Braun Lectron minisystem
At the 2009 Dieter Rams show at the Design Museum, one exhibit particularly stuck in my memory. It was an electronics kit designed by Rams and Jurgen Greubel for use in schools and universities. Comprising electronic components embedded in perspex cubes labelled with symbols, the system brilliantly and simply communicates something highly complex. I recently came across a full kit through my neighbour, Peter Kapos, who has recently set up a company selling Rams collectables. (top image)
Joseph A David
Graphic designer James Goggin used this extraordinary little device to produce all of the large-scale signs for the opening event we designed at last year’s Milan Furniture Fair. A tiny, simple steel stencil designed by Joseph A David in 1876, it produces a handsome and full sans serif outline font. Goggin and colleague Dries Wiewauters produced a limited number of reproductions of the stencil in 2010.
credit Dries Wiewauters
New Series SPEED bicycle
Moulton Bicycle Company
Having lost more bikes to cities than I care to remember, I finally decided to buy a small-wheeled fold-up a few years ago and to have it stay with me indoors. If my pedal budget had stretched to it, however, I would have chosen a Moulton. Designing a rideable bike that looks like
it has been crossed with a space-frame is no mean feat.

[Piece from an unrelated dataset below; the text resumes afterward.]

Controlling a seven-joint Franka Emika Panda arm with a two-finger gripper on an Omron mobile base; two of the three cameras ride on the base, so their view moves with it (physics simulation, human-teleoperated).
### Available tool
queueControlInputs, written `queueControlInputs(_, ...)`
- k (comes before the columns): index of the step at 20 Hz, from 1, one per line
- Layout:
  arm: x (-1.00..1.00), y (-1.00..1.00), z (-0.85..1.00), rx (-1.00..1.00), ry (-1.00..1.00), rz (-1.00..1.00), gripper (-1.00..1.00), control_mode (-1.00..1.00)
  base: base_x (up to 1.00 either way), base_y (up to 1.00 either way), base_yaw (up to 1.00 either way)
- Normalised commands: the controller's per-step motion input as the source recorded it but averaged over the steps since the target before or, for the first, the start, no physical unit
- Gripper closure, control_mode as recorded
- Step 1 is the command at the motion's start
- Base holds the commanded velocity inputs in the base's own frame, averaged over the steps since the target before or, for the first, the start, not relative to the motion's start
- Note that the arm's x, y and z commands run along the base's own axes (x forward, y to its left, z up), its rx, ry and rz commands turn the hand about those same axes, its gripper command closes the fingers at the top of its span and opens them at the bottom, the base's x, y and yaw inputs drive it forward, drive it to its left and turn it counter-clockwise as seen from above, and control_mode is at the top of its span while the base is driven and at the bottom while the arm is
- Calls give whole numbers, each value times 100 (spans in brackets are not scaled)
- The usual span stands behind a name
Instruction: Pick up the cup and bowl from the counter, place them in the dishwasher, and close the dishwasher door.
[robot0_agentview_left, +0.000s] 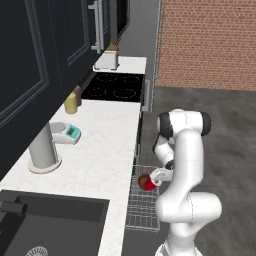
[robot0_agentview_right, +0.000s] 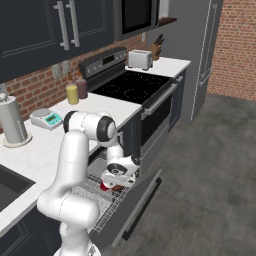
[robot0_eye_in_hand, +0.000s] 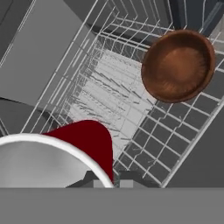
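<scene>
Holding the cup over the pulled-out rack of the dishwasher, we have the gripper clamped tight on its rim, the red wall and white inside crowding the lower left of the hand view. The one relation that matters now is cup to rack: the cup hangs just above the grey wire grid, with open squares directly beneath it. From the hand view its mouth seems to face up toward the camera, so we judge its long axis to stand roughly upright, though the base views are too small to confirm the tilt.

The bowl already lies in the rack, beyond the cup toward the back of the grid, close to the dishwasher's dark interior. It sits apart from the cup, with several rows of wire between them. We judge a straight lowering should land the cup clear of the bowl; a drift toward the bowl's side could knock it.

The dishwasher door hangs open below the rack, on the far side from the counter. Closing it comes after the release, we reckon.
</scene>
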Motion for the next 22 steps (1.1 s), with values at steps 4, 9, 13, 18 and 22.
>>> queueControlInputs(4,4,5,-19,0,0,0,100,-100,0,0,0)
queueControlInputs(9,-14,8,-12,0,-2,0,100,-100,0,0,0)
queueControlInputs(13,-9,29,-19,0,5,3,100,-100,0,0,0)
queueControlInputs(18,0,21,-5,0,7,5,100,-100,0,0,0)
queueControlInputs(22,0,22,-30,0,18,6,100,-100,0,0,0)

credit Moulton Bicycle Company
In an exhibition in the Architectural Association’s Front Members’ Room at the moment is a new desk by the late Cedric Price. According to the catalogue, it is a reproduction of prototypes designed by Price in the 1960s. It has a curious mix of qualities: economical in its form, sensual in its materials, humorously precise in its drawers. Much like Price himself.
credit Architectural Association
Limited edition house numbers
I live in the Whittington Estate, a beautiful Brunswick Centre-like concrete carbuncle on the southern slopes of Highgate Cemetery. When I couldn’t find a door number that suited, I decided to ring up the company that makes speed restriction signs to ask if they could do one for 79mph. Very good value, both generic and unique, and a little bit of Jock Kinneir and Margaret Calvert’s seminal road signage system all for yourself.